Glencore, the world's largest commodities trader, enriched a friend of the Democratic Republic of Congo's president by tens of millions of dollars and protected his interests as it gained control of one of Africa's biggest copper miners, new research by Global Witness reveals.
The London-listed company, which holds its AGM tomorrow, funnelled the cash to Dan Gertler, a controversial billionaire linked to a string of mining scandals.
It did so through complex transactions involving secretive offshore firms registered in the British Virgin Islands. In all, Glencore advanced Gertler's offshore companies more than half a billion dollars and allowed him to make at least $67 million in risk-free profit, our new research shows.
Global Witness's revelations, detailed in its report "Glencore and the Gatekeeper", come as Gertler's deals attract growing scrutiny.
Shares in New York-based hedge fund company Och-Ziff Capital Management Group crashed by as much as 11 per cent on 28 April after its backing of some of Gertler's deals in Congo was reported by the Wall Street Journal.
US authorities have launched a corruption investigation into Och-Ziff's investments in Africa. This investigation is looking into the Congo deals, according to a new class action suit against the firm.

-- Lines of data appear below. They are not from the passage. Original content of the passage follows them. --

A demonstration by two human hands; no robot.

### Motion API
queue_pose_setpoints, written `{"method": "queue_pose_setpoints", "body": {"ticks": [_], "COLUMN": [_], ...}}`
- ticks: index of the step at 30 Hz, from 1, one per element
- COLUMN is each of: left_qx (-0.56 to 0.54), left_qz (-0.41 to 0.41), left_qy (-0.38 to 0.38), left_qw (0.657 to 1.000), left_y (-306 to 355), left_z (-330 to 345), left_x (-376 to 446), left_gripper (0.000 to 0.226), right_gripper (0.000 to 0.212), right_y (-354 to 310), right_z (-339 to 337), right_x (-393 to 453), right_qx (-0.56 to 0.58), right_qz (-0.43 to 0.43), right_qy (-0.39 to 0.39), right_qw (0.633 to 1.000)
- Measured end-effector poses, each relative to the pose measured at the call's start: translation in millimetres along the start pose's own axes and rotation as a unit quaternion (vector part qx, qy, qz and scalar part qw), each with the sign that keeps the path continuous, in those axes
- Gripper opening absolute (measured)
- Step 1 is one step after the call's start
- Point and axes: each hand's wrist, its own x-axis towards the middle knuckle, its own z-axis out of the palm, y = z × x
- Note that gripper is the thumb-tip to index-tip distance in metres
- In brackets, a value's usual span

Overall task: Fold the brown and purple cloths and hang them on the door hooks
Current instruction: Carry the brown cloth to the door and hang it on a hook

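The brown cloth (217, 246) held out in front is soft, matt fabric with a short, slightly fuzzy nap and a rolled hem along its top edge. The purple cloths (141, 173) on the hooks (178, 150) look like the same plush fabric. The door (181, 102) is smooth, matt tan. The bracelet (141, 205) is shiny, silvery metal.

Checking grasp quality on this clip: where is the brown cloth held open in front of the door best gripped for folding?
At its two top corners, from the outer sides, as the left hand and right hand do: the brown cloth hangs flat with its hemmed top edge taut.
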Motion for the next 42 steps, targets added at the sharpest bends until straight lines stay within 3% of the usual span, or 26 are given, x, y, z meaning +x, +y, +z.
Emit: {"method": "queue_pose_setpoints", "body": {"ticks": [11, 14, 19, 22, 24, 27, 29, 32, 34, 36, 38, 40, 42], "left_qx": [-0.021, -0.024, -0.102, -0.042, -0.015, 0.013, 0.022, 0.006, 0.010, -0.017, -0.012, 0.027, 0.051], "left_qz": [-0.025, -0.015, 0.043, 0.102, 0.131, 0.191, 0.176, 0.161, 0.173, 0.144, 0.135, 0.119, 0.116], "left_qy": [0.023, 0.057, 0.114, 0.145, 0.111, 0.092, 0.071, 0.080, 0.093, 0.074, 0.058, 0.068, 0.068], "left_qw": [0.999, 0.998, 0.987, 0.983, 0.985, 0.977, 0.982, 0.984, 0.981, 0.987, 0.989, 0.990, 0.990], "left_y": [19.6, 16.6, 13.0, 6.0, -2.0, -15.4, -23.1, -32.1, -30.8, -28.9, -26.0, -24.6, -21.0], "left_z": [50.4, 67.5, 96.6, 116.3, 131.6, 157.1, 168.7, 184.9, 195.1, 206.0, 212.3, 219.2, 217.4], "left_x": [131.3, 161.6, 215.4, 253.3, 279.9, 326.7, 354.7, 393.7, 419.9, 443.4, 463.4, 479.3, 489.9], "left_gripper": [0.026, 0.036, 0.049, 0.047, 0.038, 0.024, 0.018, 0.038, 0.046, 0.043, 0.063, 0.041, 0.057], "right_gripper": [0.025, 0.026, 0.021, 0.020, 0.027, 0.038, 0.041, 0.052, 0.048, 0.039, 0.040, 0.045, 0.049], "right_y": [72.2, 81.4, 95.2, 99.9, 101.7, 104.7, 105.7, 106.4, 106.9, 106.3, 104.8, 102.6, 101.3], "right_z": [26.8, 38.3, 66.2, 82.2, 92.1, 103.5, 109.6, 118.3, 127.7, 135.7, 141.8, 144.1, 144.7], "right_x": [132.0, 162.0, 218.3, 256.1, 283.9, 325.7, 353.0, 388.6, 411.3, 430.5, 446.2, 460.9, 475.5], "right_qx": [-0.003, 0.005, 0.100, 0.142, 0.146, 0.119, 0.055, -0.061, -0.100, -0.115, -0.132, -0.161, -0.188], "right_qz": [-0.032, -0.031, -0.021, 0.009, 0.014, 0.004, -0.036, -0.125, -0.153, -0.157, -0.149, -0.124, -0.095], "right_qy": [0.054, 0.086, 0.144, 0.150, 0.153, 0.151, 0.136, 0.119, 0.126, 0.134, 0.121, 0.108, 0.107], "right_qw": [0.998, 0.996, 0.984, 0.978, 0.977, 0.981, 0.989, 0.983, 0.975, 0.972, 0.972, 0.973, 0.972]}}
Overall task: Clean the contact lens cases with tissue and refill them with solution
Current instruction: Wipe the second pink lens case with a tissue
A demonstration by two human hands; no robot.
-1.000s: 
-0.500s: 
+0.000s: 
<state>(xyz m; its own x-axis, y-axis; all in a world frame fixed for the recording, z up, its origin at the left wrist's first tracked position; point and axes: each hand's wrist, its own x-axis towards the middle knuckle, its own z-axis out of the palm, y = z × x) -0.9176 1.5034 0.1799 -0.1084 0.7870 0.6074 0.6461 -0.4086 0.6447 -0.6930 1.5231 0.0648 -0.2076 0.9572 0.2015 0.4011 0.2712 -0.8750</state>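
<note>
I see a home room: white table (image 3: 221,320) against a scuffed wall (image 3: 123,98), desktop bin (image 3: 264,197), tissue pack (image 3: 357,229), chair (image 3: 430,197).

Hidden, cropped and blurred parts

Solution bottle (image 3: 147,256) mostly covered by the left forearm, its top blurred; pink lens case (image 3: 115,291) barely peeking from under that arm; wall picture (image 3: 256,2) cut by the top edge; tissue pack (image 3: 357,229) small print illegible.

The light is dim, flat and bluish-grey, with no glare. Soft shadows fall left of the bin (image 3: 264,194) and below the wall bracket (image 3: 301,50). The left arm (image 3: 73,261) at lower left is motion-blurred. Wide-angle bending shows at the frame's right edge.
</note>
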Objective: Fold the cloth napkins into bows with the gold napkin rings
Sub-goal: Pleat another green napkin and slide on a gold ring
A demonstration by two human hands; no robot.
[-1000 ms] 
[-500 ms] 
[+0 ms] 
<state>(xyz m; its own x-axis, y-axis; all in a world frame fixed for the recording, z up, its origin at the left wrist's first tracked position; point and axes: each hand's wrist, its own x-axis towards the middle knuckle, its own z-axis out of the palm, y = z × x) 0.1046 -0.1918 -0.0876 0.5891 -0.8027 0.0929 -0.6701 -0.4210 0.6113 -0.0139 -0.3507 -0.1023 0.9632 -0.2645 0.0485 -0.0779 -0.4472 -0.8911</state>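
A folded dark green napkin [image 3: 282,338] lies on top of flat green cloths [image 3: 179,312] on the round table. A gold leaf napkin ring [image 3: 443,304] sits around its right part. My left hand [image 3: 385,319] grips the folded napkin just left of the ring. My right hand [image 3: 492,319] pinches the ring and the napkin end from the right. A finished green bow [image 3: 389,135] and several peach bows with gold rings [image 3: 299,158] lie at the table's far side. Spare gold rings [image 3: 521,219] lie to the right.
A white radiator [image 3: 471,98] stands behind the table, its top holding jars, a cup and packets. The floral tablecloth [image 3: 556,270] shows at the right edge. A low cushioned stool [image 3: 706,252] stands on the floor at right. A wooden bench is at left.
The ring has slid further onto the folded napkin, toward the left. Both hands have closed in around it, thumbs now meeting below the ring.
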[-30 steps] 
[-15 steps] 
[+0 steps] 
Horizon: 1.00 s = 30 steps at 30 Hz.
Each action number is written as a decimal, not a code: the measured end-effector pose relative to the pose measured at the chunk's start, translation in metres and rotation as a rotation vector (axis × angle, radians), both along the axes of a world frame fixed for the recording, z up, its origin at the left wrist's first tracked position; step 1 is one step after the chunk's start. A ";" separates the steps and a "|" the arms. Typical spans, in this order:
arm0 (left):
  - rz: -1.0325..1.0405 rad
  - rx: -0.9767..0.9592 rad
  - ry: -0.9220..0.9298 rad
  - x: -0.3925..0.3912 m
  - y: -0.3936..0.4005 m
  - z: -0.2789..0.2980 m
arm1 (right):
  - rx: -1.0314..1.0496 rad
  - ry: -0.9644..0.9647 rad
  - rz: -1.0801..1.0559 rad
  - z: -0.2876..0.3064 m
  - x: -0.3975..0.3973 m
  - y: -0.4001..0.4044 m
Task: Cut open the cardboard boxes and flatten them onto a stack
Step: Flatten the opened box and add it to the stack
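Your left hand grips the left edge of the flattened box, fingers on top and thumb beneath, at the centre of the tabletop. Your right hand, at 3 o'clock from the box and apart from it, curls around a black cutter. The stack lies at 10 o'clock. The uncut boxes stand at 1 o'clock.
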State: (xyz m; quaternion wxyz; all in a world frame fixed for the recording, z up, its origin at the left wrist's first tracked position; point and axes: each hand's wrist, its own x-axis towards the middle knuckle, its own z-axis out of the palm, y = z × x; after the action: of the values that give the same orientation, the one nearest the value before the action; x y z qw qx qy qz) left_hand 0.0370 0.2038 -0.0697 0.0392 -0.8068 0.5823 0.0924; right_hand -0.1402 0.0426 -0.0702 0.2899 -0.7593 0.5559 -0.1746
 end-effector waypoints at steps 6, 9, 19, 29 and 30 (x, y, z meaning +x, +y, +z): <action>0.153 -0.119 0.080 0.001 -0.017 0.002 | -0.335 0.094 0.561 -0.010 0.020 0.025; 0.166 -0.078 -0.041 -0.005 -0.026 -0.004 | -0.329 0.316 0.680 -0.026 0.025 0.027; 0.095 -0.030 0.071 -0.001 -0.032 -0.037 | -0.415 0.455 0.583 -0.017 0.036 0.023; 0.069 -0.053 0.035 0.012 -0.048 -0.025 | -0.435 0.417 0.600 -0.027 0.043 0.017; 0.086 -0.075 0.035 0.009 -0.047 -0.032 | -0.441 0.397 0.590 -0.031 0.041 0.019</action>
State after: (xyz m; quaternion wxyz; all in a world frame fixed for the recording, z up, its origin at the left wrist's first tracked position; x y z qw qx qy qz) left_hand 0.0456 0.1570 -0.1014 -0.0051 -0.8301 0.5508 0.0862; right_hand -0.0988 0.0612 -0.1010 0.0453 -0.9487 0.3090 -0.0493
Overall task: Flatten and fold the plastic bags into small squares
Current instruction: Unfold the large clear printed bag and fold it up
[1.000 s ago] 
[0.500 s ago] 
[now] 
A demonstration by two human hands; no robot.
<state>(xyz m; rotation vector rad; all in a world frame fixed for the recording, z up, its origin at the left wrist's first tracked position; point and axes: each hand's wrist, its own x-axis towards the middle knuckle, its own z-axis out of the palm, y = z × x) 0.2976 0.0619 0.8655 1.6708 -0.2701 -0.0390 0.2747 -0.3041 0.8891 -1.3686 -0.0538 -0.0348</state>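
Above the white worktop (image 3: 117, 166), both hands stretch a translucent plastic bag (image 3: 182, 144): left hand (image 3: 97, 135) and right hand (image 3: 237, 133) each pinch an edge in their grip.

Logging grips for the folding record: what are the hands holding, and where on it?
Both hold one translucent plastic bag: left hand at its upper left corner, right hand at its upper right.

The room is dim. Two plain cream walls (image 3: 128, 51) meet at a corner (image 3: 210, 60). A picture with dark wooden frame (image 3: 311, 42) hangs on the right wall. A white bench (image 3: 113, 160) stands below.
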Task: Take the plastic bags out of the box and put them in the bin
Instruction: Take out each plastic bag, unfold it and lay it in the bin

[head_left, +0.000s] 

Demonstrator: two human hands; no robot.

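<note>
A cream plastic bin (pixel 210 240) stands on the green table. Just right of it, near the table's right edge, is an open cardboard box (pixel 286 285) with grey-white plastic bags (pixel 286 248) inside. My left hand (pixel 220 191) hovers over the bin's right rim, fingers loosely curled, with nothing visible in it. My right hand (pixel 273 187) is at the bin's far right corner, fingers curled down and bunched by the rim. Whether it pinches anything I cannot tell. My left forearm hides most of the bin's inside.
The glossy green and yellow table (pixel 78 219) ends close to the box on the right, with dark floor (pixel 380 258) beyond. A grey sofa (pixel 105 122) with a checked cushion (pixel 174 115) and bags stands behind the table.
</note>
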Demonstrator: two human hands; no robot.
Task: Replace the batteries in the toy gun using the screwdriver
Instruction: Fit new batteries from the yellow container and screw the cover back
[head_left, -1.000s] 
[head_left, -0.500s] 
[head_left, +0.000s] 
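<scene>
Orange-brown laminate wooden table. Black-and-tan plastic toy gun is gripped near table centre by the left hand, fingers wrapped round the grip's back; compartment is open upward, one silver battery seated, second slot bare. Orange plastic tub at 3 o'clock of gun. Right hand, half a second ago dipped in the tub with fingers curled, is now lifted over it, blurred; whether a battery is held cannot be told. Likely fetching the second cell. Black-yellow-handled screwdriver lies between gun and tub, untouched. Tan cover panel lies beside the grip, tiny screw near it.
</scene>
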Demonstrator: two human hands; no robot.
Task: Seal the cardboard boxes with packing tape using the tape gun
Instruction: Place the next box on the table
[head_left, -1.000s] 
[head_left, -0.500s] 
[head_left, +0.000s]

Last year the UK's Serious Fraud Office announced a criminal investigation into the Eurasian Natural Resources Corporation, including at least one of its deals with Gertler. Despite this, both Glencore and Gertler deny any corruption risk and insist their relationship is problem-free
"Glencore appears to have knowingly entered loss-making deals with the president's friend, a man who is central to all its investments in Congo," said Leigh Baldwin of Global Witness.
"The corruption risks here are obvious. Glencore should now face up to them and commission an independent and detailed investigation into its Congo deals."
Glencore said in an e-mail to Global Witness that all its transactions with Gertler's companies have been "conducted on arm's length terms" and that he was not given preferential treatment over other co-investors. "These transactions were entirely proper," it added.
Gertler's spoksman, the UK's Lord Mancroft, said that any suggestion "that Glencore offered Mr Gertler preferential treatment is wholly misconceived". He said "there are legitimate commercial reasons for every transaction we are involved in".
Our latest analysis examines three transactions, each designed in a way that concealed cash flows to Gertler. In one example, Glencore sold him shares at less than half the market rate only to buy them back a few months later at full price.
Last year, Kofi Annan's Africa Progress Panel estimated that just five of Gertler's deals lost the Congolese state at least $1.4 billion - twice Congo's annual spending on health and education combined. Global Witness has previously reported on "potentially corrupt" transactions involving Gertler and Glencore. Our new report heightens concerns over the Glencore-Gertler relationship.
Glencore's copper and cobalt mines are key to Congo's future growth but corruption is rife in the country. There are few mining assets as coveted in the country as those held by Katanga Mining, the Toronto-listed company at the centre of the transactions detailed in our new report.
Canadian regulators should examine the deals to ensure stock market rules were not abused by the way in which Glencore and Gertler took over Katanga Mining.
This should include examining the loopholes that allowed Glencore to avoid takeover regulations and favour one shareholder above all others.
Global Witness has been calling on Glencore to commission an investigation into its Congo deals since mid-2012, meeting repeated refusals. At tomorrow's annual general meeting, investors should ask the company:
why it continues to work hand in glove with a businessman whose dealings have attracted the attention of law enforcement bodies in both the United Kingdom and United States;
why it was prepared to enter loss-making deals with him;
when it is going to commission an independent review into the corruption risk of its Congo deals.